Pretty awesome all around. And while her story was specific to TikTok, there are similar stories like hers on many other platforms. During the same week that Vegas starfish posted, there was another post that was made that also. went somewhat viral, and it went into the benefits of TikTok for that person.

This was a first time post by a long time lurker, who felt compelled to reach out to her community for the first time because of the impending ban. I’ll play a portion of that post here, as the full post is over four and a half minutes long. 

[00:06:36] Katy: Hi, my name’s Katie. And I’ve never posted on TikTok before, and I probably never will again, but I was watching the live vote today on TikTok, um, for Congress to ban it.

And I just started really reflecting on the past four years that I’ve been watching TikTok. I’ve been just a lurker. I don’t post. I just watch. Um, but it’s meant a lot to me and I wanted to maybe record my first and only video as a thank you. It’s going to be pretty rough because I had to look up how to do all of this.

So I apologize for that. I found TikTok in 2020 during COVID when my children with disabilities came home from school and instead of just mother, I was mother and teacher. And it was overwhelming. And I lived in a pretty homogenous suburban neighborhood where there was very much one way to be. And. I had a mental breakdown.

I know I’m not the only one and I was prescribed more antidepressants or maybe a stay in a treatment facility for an eating disorder. But instead, the thing that really helped me was discovering TikTok and all of you. I Learned a new parenting language toward my children that was very different from the one that I was taught from Mama Cusses.

Um, I was diagnosed with ADHD, as were we all, and I learned how to manage it and do struggle care, closing duties, and reset to functional with Casey Davis. Um, I learned how to normalize being normal from Emily Jean, I, um, watched TV shows and movies and pieces that I never would have watched before because of ADHD and anxiety comfort.

Always like watching the same thing. I learned that it’s. Um, normal and okay to cosplay, to, um, treat your fandoms like old friends, to like to read spicy fiction. Um, I learned more about my neurodivergent or neurospicy children in the last four years on TikTok than I did online. Almost all of the earlier childhood.

[00:08:49] DrI: And from there, Katie goes on to thank some of the specific creators that she followed and whose content she enjoyed. And we can see within her posts some of the challenges that she was facing, both as a mother and a teacher, dealing with a mental breakdown and parenting children with special needs, learning concepts like struggle care and normalize, and being exposed to new media, new hobbies, new fandoms, basically learning in all of these instances.

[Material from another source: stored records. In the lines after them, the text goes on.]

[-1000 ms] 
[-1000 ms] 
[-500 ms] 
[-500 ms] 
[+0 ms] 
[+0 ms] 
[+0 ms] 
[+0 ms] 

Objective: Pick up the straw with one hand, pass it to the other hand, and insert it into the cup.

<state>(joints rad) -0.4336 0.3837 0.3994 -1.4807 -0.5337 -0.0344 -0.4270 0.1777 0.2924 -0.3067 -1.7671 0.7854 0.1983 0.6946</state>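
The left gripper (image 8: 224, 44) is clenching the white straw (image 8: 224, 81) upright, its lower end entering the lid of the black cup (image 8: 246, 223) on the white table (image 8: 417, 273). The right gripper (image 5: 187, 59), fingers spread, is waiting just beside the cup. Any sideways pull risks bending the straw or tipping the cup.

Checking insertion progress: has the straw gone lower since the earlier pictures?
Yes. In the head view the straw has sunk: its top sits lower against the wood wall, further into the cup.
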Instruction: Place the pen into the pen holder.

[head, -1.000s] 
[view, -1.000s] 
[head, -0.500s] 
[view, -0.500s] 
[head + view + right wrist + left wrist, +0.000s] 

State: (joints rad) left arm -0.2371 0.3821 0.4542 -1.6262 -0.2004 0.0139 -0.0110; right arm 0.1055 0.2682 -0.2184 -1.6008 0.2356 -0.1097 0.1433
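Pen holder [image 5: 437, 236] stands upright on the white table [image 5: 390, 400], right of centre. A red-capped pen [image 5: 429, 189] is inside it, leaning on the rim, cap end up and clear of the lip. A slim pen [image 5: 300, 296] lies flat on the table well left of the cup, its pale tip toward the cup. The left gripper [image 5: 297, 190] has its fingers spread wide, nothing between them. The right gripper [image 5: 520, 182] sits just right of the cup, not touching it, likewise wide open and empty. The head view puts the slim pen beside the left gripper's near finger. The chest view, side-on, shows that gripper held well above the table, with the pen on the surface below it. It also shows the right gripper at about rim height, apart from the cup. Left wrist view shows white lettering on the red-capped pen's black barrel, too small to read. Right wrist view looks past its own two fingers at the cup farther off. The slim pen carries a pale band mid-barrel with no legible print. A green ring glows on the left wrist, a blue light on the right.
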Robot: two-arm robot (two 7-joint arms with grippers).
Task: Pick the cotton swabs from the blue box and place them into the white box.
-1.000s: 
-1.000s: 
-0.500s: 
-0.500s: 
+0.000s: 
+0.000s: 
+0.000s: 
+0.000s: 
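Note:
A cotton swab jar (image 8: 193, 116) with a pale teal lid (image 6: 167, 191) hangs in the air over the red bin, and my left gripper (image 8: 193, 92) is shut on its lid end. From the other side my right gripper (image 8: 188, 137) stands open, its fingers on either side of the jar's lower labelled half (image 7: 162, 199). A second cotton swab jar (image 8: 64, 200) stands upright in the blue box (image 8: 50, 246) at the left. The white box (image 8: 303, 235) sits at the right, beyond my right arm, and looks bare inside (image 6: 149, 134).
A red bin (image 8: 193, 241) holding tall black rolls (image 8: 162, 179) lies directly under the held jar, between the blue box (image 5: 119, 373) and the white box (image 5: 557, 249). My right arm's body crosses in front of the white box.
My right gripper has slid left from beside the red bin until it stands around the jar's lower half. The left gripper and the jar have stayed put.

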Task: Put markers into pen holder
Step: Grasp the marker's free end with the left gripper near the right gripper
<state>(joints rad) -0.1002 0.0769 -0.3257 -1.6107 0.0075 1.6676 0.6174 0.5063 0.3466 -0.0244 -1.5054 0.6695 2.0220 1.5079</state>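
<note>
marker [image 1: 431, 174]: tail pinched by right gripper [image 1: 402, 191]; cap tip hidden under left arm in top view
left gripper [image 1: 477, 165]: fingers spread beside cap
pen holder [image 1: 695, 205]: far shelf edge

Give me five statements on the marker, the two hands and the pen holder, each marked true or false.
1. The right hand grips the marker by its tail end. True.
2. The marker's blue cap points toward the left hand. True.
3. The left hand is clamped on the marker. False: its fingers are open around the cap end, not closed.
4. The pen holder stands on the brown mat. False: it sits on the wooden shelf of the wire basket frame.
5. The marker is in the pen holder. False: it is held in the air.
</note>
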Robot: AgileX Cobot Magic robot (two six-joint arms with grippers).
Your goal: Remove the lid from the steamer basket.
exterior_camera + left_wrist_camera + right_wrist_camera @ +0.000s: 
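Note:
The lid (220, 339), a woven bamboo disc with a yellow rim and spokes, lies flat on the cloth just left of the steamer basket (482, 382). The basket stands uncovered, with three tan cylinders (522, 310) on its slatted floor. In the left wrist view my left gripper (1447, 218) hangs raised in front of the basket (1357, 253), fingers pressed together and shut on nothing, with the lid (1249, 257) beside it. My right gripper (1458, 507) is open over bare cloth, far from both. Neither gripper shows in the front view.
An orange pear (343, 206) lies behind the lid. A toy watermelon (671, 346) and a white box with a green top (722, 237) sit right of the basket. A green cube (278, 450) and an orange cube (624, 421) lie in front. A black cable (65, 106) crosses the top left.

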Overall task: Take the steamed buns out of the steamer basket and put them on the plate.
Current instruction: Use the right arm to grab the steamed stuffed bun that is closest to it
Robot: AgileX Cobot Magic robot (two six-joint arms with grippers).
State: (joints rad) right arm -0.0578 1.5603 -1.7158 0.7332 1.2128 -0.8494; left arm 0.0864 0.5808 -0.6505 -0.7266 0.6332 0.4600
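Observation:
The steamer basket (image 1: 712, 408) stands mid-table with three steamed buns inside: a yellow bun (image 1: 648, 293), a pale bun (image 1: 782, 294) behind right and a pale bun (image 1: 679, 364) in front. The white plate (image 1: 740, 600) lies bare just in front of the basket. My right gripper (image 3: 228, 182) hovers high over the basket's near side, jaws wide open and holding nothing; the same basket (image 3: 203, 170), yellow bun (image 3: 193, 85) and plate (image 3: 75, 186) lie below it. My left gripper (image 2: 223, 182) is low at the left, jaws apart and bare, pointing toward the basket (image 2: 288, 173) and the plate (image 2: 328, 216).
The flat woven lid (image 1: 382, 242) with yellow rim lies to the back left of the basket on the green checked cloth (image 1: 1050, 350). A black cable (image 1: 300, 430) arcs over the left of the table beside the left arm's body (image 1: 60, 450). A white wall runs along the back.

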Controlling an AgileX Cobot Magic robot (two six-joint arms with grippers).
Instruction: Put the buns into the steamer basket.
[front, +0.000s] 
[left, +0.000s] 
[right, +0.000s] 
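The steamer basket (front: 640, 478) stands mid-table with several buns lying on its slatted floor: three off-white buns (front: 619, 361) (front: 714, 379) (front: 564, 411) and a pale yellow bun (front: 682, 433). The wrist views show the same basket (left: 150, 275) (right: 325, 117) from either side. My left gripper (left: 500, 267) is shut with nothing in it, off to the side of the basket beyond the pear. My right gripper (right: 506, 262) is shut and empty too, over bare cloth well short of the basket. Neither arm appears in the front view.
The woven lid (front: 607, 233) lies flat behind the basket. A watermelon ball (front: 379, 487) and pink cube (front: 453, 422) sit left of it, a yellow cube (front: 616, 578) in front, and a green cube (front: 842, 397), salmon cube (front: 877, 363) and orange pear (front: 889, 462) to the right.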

And in her post, we can see how much community contributed to that. And this is the power of community to the audience. Now, sometimes they’re derogatorily referred to as lurkers and the level of involvement and investment that they perceive to have of themselves with relation to the community. These can often be referred to as

parasocial relationships, and this can be true. Parasocial relationships are one sided relationships where someone develops a sense of connection or familiarity with someone they don’t know, like a celebrity or a media figure. With the rise of social media, creating more media figures than ever before, People have observed the rise of these relationships, but the term has been around since the 1950s when Horton and Wohl observed it in television audiences.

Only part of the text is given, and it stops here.